91. Но ведь, [скажешь ты], жизнь, в которой присутствует хоть какое-то зло, не может быть счастливой. — В таком случае то же можно сказать и о густо колосящейся ниве, если где-нибудь заметишь сорняк, и о выгодной торговой сделке, если наряду с огромным барышом она приносит и небольшой убыток. Но разве в жизни где-нибудь и когда-нибудь бывает иначе? И разве мы не судим о целом по его большей части? Или у кого-то возникает сомнение, что добродетель занимает такое огромное место в делах человеческих, что затмевает все остальное? Поэтому я осмелюсь называть все остальное, существующее по природе, благом и не отнимать у него старого наименования вместо того, чтобы выискивать какое-то новое, а величие добродетели как бы положить на другую чашу весов.

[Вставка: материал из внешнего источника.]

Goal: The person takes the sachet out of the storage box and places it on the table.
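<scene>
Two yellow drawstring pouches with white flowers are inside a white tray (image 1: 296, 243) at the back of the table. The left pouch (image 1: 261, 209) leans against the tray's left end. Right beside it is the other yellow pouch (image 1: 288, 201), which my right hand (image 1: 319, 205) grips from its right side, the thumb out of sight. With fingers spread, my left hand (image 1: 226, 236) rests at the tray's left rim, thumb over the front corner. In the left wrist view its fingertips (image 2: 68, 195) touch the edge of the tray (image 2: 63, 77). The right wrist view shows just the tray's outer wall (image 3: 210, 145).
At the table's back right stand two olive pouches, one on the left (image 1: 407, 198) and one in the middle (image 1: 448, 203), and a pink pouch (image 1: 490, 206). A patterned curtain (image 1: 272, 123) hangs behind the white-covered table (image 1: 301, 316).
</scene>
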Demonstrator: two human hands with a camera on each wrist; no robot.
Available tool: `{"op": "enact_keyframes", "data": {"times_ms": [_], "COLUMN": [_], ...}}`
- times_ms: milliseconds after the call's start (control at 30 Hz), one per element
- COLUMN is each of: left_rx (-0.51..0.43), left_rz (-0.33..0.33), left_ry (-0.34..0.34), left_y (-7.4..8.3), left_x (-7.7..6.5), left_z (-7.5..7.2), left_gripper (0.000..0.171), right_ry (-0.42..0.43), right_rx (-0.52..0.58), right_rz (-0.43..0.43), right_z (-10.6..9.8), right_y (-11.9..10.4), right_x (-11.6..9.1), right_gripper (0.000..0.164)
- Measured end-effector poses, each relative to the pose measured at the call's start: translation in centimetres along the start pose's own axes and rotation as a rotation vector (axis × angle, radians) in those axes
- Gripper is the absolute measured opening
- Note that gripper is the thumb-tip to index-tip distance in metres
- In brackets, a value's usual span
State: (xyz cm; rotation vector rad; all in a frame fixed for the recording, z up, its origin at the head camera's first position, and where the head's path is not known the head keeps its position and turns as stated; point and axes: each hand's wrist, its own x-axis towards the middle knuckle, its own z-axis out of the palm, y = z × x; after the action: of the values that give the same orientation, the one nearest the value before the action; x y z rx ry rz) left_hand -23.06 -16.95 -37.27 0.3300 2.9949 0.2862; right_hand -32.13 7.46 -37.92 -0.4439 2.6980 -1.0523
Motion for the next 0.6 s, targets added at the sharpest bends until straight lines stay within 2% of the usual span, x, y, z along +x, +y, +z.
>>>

92. Чаша эта, поверь мне, перевесит и моря, и земли. Ведь всегда вещь целиком называется по тому, что содержит наиболее важные части ее и что занимает более обширное место. Мы говорим, что некто живет весело; так что же, если ему однажды станет немного грустно, значит, для него радостная жизнь утрачена? Но ведь Марка Красса, который, по словам Луцилия, рассмеялся один раз в жизни, не перестали из-за этого называть ἀγέλαστος[832], как утверждает тот же Луцилий. Поликрата Самосского называли счастливым. С ним не случилось ничего, чего бы он не хотел, если не считать, что он бросил в море любимое кольцо. И вот несчастный в одном этом, он вновь оказывается счастливым, когда этот самый перстень был найден в чреве рыбы? Но он, если он не был мудрым (а это так, поскольку он был тираном), никогда не мог быть счастливым. А если он был мудрым, то он не был несчастным и тогда, когда по приказу Орета, сатрапа Дария, был распят на кресте[833]. — Но ведь он испытал много несчастий! — Кто же отрицает? Но эти несчастья отступили перед величием добродетели.
XXXI. 93. Но ты не уступаешь перипатетикам даже в том, что, по их словам, жизнь всех порядочных людей, то есть мудрецов, и людей, украшенных всеми добродетелями, во всех отношениях всегда заключает в себе больше добра, чем зла? — Кто это говорит? — Стоики, разумеется. — Отнюдь нет, но те самые, кто все измеряет наслаждением и страданием, разве не заявляют громогласно, что у мудреца всегда больше того, что он хочет, чем того, чего он не хочет[834]. Раз уж столь великой считают добродетель те, кто заявляет, что они и пальцем не пошевельнули бы ради добродетели, не будь она сопряжена с наслаждением, то как же до́лжно поступать нам, говорящим, что самая маленькая частица души настолько важнее всех телесных благ, что они вообще исчезают из виду. Действительно, кто осмелился бы сказать, что мудрец способен (если это возможно) навсегда отказаться от добродетели, чтобы освободиться от всякого страдания? Кто из нас, не устыдившихся назвать злом то, что стоики называют тяготами, скажет, что лучше совершить некий позорный поступок, приносящий наслаждение, чем достойный, но сопряженный со страданием?
94. Нам представляется, что Дионисий из Гераклеи совершил постыдный поступок, порвав со стоиками из-за болезни глаз[835]. Как будто бы он действительно научился у Зенона не страдать в тот момент, когда он испытывает страдание! Он слышал, но не понял, что это не является злом, потому что не является постыдным, и мужчине до́лжно терпеть это. Если бы он был перипатетиком, он, полагаю, продолжал бы придерживаться мнения тех, кто называет страдание злом, а о том, как нужно мужественно переносить его, говорит то же, что и стоики. Кстати, твой Аркесилай, хотя и был весьма упрям в спорах, однако же разделял нашу точку зрения: ведь он был учеником Полемона. Когда тот однажды страдал от острого приступа подагры, а пришедший навестить его ближайший друг эпикуреец Хармид, опечаленный, хотел было уйти, он сказал ему: “Останься, пожалуйста, Хармид, ведь отсюда ничего не проникает сюда”. И он указал на ноги и на сердце. Однако же и он предпочел бы не страдать.
832
[3] «Несмеющийся». Тот же стих Луцилия Цицерон вспоминает в «Тускуланских беседах» (III 31).
833
[4] О случае с кольцом самосского тирана Поликрата и об убийстве Поликрата персидским сатрапом Оретом (в 522 г.) рассказывает Геродот (III 41 и 124—125).
835
[2] О Дионисии из Гераклеи, ученике Зенона, порвавшем со стоиками из-за болезни глаз и перешедшем к киренаикам, см. также Диоген Ларций VII 37 и 166. Ср. Цицерон «Тускуланские беседы» II 60 (где, правда, причиной разрыва Дионисия со стоиками названа болезнь почек, а не глаз); «Академические исследования» II 71.